Repeat verbatim, and only, the lines of the data below, beginning at the line that contains "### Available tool" and stopping after the line that contains "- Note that".

Data excerpt:
▼
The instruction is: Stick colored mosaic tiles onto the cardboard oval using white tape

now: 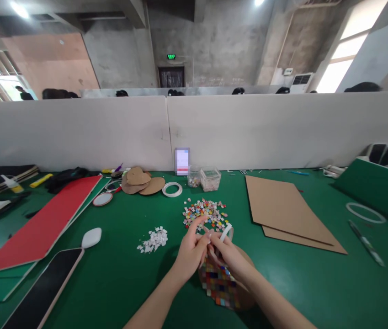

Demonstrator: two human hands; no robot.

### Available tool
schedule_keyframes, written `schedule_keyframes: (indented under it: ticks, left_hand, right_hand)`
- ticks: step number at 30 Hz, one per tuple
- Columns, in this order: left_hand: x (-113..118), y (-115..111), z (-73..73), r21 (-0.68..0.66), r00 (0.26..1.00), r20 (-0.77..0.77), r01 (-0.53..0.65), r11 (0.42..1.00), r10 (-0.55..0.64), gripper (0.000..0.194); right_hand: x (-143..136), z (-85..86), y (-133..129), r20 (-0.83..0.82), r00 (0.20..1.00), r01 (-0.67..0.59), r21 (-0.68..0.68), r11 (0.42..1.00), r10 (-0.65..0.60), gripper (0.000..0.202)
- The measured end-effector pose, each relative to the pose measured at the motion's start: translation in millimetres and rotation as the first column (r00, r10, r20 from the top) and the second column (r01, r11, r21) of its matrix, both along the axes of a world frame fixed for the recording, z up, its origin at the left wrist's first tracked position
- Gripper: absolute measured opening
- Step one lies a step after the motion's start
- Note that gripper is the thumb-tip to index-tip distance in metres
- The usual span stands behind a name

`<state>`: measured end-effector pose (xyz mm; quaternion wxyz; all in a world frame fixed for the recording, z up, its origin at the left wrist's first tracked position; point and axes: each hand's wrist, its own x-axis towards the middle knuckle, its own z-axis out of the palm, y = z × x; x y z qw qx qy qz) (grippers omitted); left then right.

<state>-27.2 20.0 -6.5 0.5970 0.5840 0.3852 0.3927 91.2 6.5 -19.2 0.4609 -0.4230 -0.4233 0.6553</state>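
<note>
Both hands meet above a round brown board [247, 297] partly covered with rows of small coloured mosaic tiles [219, 285]. My left hand [191, 250] has its thumb and fingertips closed against the right fingertips; whatever lies between them is too small to make out. My right hand [230, 256] is closed around what looks like a roll of white tape [227, 232], whose pale band stands up above the fingers. The hands hide the board's upper part. Just beyond them lies a loose pile of multicoloured tiles [199, 211], and to the left a heap of white pieces [154, 240].
Clear plastic boxes [210, 179] and a propped-up phone [182, 161] stand by the white partition [248, 132]. Cardboard sheets [283, 203] and a pen [367, 243] lie right. Left are cardboard discs [152, 185], a red board [50, 219] and a long black panel [48, 288].
</note>
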Motion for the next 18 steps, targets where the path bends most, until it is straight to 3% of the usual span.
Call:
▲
Expected answer:
### Available tool
schedule_keyframes, written `schedule_keyframes: (indented under it: ticks, left_hand, right_hand)`
- ticks: step number at 30 Hz, one per tuple
- Columns, in this order: left_hand: x (-113..118), y (-115..111), z (-73..73), r21 (-0.68..0.66), r00 (0.26..1.00), r20 (-0.77..0.77), r01 (-0.53..0.65), r11 (0.42..1.00), r10 (-0.55..0.64), gripper (0.000..0.194); right_hand: x (-143..136), z (-85..86), y (-133..129), r20 (-0.83..0.82), r00 (0.20..1.00), r01 (-0.67..0.59), r21 (-0.68..0.68), r11 (0.42..1.00), r10 (-0.65..0.60), gripper (0.000..0.202)
- The measured end-effector pose, each relative to the pose measured at the motion's start: translation in millimetres and rotation as the first column (r00, r10, r20 from the top) and the second column (r01, r11, r21) of its matrix, both along the axes of a world frame fixed for the recording, z up, its origin at the left wrist's first tracked position
- Gripper: absolute measured opening
- Step one lies a step after the motion's start
- Note that gripper is the thumb-tip to index-tip distance in metres

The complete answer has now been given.